I’ll come back and give it another go a bit later. Just wanted to report my first thoughts. I really do love the writing, though! That’s the main thing pulling me forward to experience the rest of the game at this point.
Too late, I reached the same conclusion as you about pricing. For my next project, I will aim for $11.99 or something like that. One can always lower the price later, with the added benefit of anyone on the Steam wishlist receiving an email (reminder) with the discount news, potentially boosting sales.
Then again, if profit was a main concern I would not have written text games, I guess…
Thank you Alex, for your valuable input! It’s funny: the things you mention have been at the back of my mind. When I read your input, its suddenly obvious that a game can’t punish the player without warning as early as I do in Greymarsh.
The game saves automatically after every move/decision. I should communicate that to the player from the start.
There are save spots (integrated into the narrative) later on in the game. I should communicate that to the player from the start.
How much warning the player should get before killing him/her off… that’s a discussion all in its own right I guess.
I was able to figure out that the game was automatically saving after each move/decision. The problem was that, if I made a decision that caused me to die, it looks like the game is removed from the “Load Game” screen, so that I have to start over from the beginning. I managed to try going through the city gates (I died there too), and, at that point, it’s like, 20+ decisions that need to be repeated in order to get back to that same place and try again.
Learning about how the game saves at the beginning would be great, and I would definitely have been less confused when it happened (and know that I have some sort of permanent save spot to look forward to), but I still think I would be disheartened by having to click through 20+ times after dying to get back to where I was.
That said, this seems like a minor design issue in the grand scheme of things, and not a reason I would hold off doing whatever you want to do with it in terms of graphics/sound/etc. I’ll have more to say if/when I finish the game!

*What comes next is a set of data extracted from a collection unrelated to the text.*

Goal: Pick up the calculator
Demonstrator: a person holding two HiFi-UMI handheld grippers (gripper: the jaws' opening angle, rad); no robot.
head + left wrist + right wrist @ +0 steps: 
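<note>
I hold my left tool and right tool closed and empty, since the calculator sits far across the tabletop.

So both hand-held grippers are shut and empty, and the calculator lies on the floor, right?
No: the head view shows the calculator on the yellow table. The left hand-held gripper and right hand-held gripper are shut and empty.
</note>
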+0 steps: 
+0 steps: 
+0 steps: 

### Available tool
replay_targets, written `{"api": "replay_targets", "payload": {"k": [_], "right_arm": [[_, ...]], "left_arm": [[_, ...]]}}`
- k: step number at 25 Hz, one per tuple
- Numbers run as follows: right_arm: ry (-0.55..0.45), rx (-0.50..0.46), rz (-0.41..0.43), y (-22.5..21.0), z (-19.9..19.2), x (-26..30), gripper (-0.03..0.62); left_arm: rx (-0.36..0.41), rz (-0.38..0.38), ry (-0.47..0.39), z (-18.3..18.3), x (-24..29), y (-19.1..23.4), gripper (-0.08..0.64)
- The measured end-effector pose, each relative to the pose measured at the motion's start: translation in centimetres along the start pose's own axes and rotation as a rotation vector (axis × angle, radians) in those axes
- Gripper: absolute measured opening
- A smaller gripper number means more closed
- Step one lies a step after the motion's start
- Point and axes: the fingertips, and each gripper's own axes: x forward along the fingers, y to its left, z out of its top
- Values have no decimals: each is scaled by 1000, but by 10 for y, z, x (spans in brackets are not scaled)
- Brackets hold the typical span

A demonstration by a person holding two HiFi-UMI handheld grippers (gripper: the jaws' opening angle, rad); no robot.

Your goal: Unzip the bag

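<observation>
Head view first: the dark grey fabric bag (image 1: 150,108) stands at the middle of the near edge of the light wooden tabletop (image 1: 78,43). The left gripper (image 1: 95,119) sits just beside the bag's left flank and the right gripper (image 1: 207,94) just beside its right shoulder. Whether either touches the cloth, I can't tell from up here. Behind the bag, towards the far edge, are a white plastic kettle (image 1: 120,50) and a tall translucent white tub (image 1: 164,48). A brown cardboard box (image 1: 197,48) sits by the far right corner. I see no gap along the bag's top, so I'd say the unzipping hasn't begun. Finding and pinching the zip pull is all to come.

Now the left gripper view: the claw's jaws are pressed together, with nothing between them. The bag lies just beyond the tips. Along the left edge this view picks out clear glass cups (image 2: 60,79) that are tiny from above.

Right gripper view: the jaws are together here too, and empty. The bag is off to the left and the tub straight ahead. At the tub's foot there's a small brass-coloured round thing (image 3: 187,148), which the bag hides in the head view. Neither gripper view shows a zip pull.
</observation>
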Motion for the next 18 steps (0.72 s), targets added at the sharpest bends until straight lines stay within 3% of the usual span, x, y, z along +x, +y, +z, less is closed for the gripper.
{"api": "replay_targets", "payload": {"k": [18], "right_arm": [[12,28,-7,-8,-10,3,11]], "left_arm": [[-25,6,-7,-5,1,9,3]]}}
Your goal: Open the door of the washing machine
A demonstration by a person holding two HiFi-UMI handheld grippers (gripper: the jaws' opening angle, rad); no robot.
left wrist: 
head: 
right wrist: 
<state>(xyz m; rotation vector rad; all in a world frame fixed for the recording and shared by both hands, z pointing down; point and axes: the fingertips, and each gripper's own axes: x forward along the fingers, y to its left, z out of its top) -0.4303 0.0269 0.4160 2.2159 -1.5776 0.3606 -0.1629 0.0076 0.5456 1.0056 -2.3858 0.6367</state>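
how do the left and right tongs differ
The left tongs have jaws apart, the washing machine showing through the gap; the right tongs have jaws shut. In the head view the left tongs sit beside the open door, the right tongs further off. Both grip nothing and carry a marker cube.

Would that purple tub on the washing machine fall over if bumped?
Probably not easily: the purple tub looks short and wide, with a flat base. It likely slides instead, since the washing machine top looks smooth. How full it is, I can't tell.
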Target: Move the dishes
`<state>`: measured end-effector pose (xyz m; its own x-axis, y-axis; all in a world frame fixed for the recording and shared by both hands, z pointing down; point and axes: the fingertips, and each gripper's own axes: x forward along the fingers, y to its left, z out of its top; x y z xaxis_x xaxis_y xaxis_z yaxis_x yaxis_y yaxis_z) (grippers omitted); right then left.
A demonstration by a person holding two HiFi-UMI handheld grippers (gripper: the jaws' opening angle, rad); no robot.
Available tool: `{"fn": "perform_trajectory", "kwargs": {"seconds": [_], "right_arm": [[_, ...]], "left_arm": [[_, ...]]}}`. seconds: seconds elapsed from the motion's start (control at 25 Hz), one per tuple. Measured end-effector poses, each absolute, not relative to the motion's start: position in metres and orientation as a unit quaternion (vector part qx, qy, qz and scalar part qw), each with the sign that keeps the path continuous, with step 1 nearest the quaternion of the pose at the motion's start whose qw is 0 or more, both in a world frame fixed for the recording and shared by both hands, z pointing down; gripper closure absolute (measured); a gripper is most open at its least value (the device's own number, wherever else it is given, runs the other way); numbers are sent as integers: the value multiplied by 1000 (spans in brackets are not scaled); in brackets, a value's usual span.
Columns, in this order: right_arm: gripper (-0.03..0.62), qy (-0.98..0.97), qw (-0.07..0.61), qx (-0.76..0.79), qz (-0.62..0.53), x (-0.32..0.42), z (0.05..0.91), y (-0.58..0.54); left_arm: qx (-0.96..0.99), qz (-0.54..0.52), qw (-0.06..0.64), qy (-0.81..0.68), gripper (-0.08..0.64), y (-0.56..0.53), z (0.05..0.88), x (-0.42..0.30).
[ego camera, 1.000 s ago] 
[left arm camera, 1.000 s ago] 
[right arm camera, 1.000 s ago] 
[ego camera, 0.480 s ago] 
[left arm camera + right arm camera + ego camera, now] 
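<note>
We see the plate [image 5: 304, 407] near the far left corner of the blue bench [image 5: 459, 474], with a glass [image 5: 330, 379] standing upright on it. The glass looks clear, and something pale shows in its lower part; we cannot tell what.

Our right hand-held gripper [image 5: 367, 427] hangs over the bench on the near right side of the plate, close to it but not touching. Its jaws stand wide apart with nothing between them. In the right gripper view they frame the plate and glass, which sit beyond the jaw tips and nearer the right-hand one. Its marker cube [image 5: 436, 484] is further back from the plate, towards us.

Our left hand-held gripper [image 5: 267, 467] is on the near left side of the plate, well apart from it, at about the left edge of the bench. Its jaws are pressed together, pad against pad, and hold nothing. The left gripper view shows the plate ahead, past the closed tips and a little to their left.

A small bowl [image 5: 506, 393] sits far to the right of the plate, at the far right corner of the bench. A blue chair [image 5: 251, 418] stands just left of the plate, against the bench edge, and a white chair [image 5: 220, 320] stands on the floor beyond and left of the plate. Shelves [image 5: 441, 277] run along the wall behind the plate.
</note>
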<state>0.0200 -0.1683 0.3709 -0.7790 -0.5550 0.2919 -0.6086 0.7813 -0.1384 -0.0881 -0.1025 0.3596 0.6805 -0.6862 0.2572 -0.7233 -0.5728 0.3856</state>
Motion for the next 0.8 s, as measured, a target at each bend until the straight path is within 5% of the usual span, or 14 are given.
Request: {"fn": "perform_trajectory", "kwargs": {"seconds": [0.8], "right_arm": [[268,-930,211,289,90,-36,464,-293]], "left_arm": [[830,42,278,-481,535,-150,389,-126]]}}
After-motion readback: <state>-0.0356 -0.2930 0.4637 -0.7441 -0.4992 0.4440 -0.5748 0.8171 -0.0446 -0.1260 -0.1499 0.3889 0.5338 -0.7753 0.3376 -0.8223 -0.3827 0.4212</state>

How many hours do you think it would take to finish the game? Thanks!
Hi Alex! Wow, this is great input! Hard to believe I didn’t realize this stuff myself. OF COURSE no one wants to repeat clicking through the same text screens over and over again!
I’ll put a save spot in the old temple ruin where you find the sword, just before you fight the highwaymen. The first save spot in the present version of the game comes soon after entering the city, but how can any player know that if they aren’t told? Incredible that I didn’t think of that.
Greymarsh will probably take anything from 5 to 25 hours to play through. I’d consider it a “full length game”.
I’m kind of happy that you played and gave me your report. Simply invaluable.
To reciprocate, I find the “spelling errors” indicating intoxication in Upheaval a stroke of genius. I really like the time mechanics, it hits a sweet spot between simple and complex that I really appreciate (and try to hit with the battle system in Greymarsh).
So true. If you put a reasonable price, then you can play with the festivities and sales, for example, if someday Zarf really wants to put his game very cheap, he has to 50% or 75% to even 90%. Everything is possible.
Of course, it depends on your game value. Is it a long, brief, or short experience?